Cloud key vaults (Azure Key Vault, AWS KMS + Secrets Manager, GCP KMS) manage three related things:
- Secrets — passwords, connection strings, tokens
- Keys — cryptographic keys for encryption/signing, often backed by HSMs
- Certificates — TLS certs with lifecycle/renewal
The secure pattern is to combine a vault with a managed/workload identity: the app authenticates to the vault using its cloud identity — no secret needed to get the secret. Access is governed by RBAC/policies and every access is audited.
# Azure: app with a managed identity reads a secret — no stored credential
az keyvault secret show --vault-name kv-prod --name db-password --query value
# AWS KMS: envelope encryption — encrypt a data key, store ciphertext
aws kms encrypt --key-id alias/app --plaintext fileb://datakey.bin - Name the three asset types a key vault manages.

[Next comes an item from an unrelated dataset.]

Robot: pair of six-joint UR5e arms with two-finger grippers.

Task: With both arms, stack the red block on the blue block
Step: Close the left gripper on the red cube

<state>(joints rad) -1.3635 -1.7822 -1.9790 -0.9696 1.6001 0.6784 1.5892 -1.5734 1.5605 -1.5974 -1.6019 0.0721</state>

- Explain how a managed identity solves the “secret to get a secret” problem.
- Describe what an HSM-backed key adds over a software key.
- Why is audit logging on a key vault important?
Cheat Sheet▾
| Asset | Use |
|---|---|
| Secrets | Passwords, tokens |
| Keys | Encryption/signing (HSM-backed) |
| Certificates | TLS certs + renewal |
| Managed identity | Auth without a stored secret |
| Access policy / RBAC | Who can read what |
| Audit log | Records every access |
Common Interview Questions▾
What does a cloud key vault manage?
Secrets (passwords/tokens), cryptographic keys (often HSM-backed for encryption and signing), and certificates — all with access control, auditing, and lifecycle management.
How does a managed identity improve secret access?
The app authenticates to the vault using its platform-assigned identity, so it needs no stored credential to retrieve its secrets — removing the bootstrap secret entirely.